Mit dem neuen Credo von DevOps – „you build it, you run it“ – sieht die Welt schon anders aus. Auch Microservices haben ein internes Design, und dieses sollte passend sein, damit ein Microservice auch „betriebssicher“ realisiert werden kann. Da sind sie wieder, die Design Patterns. Keine neuen, sondern die altbewährten.
Apropos Microservices. Dieser architektonische Ansatz hat seine ganz eigene Komplexität. Einen einzelnen Microservice zu schreiben, nimmt viele Aufgaben und Randbedingungen von den Schultern agiler Teams. Sie werden unabhängig(er) von anderen agilen Teams. Sie können sich auf ihre Hauptaufgabe konzentrieren, dem Erstellen von Features einer Anwendung. Das ist gut so.

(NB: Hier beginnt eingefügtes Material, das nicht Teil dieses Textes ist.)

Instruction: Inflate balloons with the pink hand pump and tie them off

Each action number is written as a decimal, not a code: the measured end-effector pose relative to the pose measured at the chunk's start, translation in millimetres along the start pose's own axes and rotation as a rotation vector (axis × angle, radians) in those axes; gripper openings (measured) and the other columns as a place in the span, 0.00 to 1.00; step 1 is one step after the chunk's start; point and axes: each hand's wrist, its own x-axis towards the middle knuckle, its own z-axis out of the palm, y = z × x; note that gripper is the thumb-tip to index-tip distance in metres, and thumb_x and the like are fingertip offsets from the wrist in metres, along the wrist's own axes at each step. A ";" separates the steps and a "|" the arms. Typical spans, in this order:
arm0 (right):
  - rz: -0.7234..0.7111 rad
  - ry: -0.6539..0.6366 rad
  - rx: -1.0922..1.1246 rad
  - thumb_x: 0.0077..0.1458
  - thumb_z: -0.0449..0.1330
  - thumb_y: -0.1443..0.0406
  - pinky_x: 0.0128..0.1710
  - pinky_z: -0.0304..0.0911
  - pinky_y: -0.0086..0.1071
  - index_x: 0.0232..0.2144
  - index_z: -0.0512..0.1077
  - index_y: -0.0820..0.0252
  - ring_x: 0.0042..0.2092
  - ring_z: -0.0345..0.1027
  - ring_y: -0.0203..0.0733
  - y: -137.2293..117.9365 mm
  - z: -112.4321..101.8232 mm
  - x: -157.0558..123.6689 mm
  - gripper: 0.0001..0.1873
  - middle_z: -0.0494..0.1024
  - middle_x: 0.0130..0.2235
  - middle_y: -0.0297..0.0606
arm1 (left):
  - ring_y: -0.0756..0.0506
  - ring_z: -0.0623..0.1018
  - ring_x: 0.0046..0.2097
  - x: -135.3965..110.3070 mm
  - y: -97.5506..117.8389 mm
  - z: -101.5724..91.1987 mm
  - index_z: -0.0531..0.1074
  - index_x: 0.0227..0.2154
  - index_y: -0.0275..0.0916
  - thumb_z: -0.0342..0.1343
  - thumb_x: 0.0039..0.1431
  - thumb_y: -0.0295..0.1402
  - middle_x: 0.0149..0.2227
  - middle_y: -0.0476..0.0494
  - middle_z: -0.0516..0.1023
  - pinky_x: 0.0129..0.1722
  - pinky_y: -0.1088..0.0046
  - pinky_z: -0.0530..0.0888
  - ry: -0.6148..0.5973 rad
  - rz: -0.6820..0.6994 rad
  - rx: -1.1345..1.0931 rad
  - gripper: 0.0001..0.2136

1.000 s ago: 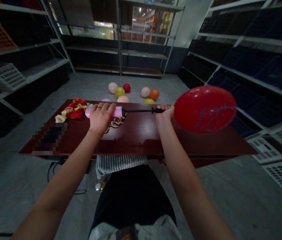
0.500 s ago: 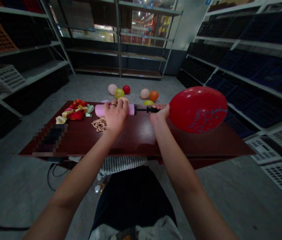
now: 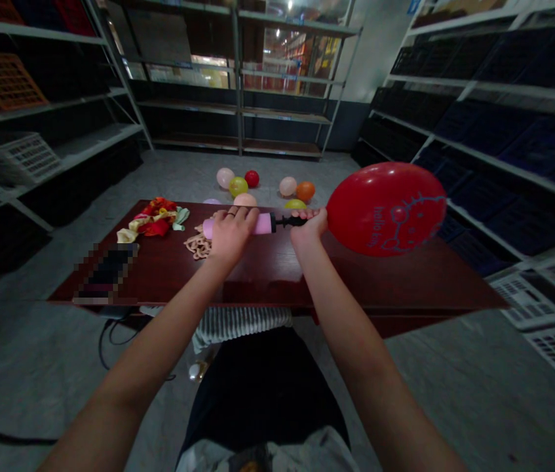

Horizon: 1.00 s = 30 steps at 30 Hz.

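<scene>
My left hand (image 3: pixel 234 231) is wrapped round the pink barrel of a balloon pump (image 3: pixel 263 224), held level above the table. At the pump's black end, my right hand (image 3: pixel 309 227) is closed round the handle and the neck of a red balloon (image 3: pixel 380 210). The balloon is large and round, with a blue line drawing and lettering on its side. Its neck and the nozzle are hidden by my fingers. Just below my left hand lies a tangle of tan cord or strips (image 3: pixel 198 245). Limp coloured balloons (image 3: pixel 156 219) are heaped farther left.
The dark red table (image 3: pixel 257 282) carries a blurred dark flat device (image 3: pixel 107 272) at left. Beyond it, several inflated balloons, one orange (image 3: pixel 305 191), rest on the floor. Shelves (image 3: pixel 282 117) stand behind and on both sides. White crates (image 3: pixel 525 298) sit at right.
The pump has shortened: its black rod shows less between barrel and handle. My left hand has moved slightly right towards my right hand. The view has shifted a little.
</scene>
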 end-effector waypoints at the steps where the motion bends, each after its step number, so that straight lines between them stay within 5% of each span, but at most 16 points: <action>1: -0.002 0.002 0.000 0.63 0.44 0.69 0.17 0.53 0.23 0.22 0.45 0.53 0.16 0.46 0.28 -2.6 -0.2 1.3 0.17 0.47 0.17 0.20 | 0.31 0.76 0.49 -1.7 -3.3 -0.1 0.72 0.53 0.35 0.51 0.65 0.29 0.48 0.30 0.78 0.44 0.54 0.68 0.001 0.000 -0.002 0.15; 10: -0.039 0.055 -0.040 0.63 0.43 0.70 0.17 0.51 0.22 0.23 0.43 0.54 0.16 0.45 0.27 -40.4 -18.5 20.1 0.17 0.46 0.17 0.19 | 0.30 0.76 0.47 -28.1 -42.2 4.9 0.73 0.54 0.35 0.47 0.68 0.31 0.47 0.28 0.78 0.46 0.52 0.68 0.019 0.034 0.040 0.17; 16: -0.020 0.047 -0.053 0.64 0.41 0.71 0.18 0.51 0.22 0.23 0.42 0.54 0.16 0.43 0.27 -35.2 -22.7 20.0 0.17 0.46 0.16 0.19 | 0.30 0.75 0.50 -33.4 -53.1 -5.5 0.74 0.54 0.41 0.46 0.67 0.30 0.48 0.28 0.79 0.49 0.48 0.68 0.057 0.011 -0.043 0.18; 23: -0.005 0.013 -0.013 0.63 0.41 0.73 0.18 0.51 0.21 0.22 0.42 0.54 0.16 0.44 0.27 -30.4 -12.4 24.5 0.19 0.47 0.16 0.20 | 0.30 0.74 0.49 -19.3 -33.4 -24.7 0.74 0.52 0.41 0.44 0.69 0.29 0.46 0.31 0.79 0.49 0.46 0.67 0.115 -0.031 0.052 0.16; 30: 0.047 -0.044 -0.024 0.64 0.43 0.70 0.18 0.52 0.21 0.21 0.42 0.54 0.16 0.44 0.27 -7.3 -7.4 6.3 0.20 0.46 0.16 0.20 | 0.31 0.75 0.48 0.7 13.9 -25.0 0.74 0.49 0.35 0.43 0.69 0.25 0.44 0.30 0.79 0.45 0.51 0.68 0.079 0.032 0.024 0.15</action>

Aber: hunderte von Microservices zu einer Anwendung zusammenzuschalten, die alle systemischen Anforderungen erfüllt, ist kein Kinderspiel. Es gibt nichts umsonst. Die inhärente Komplexität einer Anwendung bleibt immer gleich, unabhängig vom gewählten Architekturansatz. Microservices entlasten agile Teams, aber die Komplexität, um welche die Teams erleichtert werden, wird bei deren Orchestrierung wieder drauf gepackt. Die vielen Beiträge im Netz zu diesem Thema sprechen für sich. Ganz zu schweigen davon, was es heißt, einzelne Microservices im laufenden Betrieb einer Anwendung zu deployen, ohne dass deren Stabilität, Korrektheit und Verfügbarkeit geschmälert wird.
Da ist es kein Wunder, dass es in der letzten Zeit Veröffentlichungen zu Microservice Patterns gibt. Ob in Form von Büchern oder Pattern-Katalogen im Netz. Anscheinend ist ja doch ein breiter Bedarf an Design Patterns vorhanden – wär hätte das gedacht. Da Microservice-Anwendungen in der Regel auf den Plattformen aufbauen, die auf Basis von Patterns gestaltet werden, schließt sich der Kreis.
Noch nie so wertvoll wie heute
Die Wiederentdeckung der Design Patterns finde ich natürlich eine prima Sache! Alles andere wäre auch nicht glaubwürdig, denn ich habe ja selbst mehr als ein Jahrzehnt mit ihnen verbracht.
Die Wiederentdeckung der Design Patterns sollte aber nicht dazu führen, in den Hype ihrer Anfänge zurückzufallen. Damit wäre nichts gewonnen. Wichtiger ist es in meinen Augen, Design Patterns bewusst, systematisch und in einer ausgewogenen Balance aus Methodik und Augenmaß anzuwenden. Und auch mal zu entscheiden, kein Design Pattern zu nutzen. Damit durch den Einsatz von Design Pattern tatsächlich auch tragfähige Software-Entwürfe und Implementierungen entstehen. Und nicht einfach Systeme, die „moderne“ Patterns enthalten.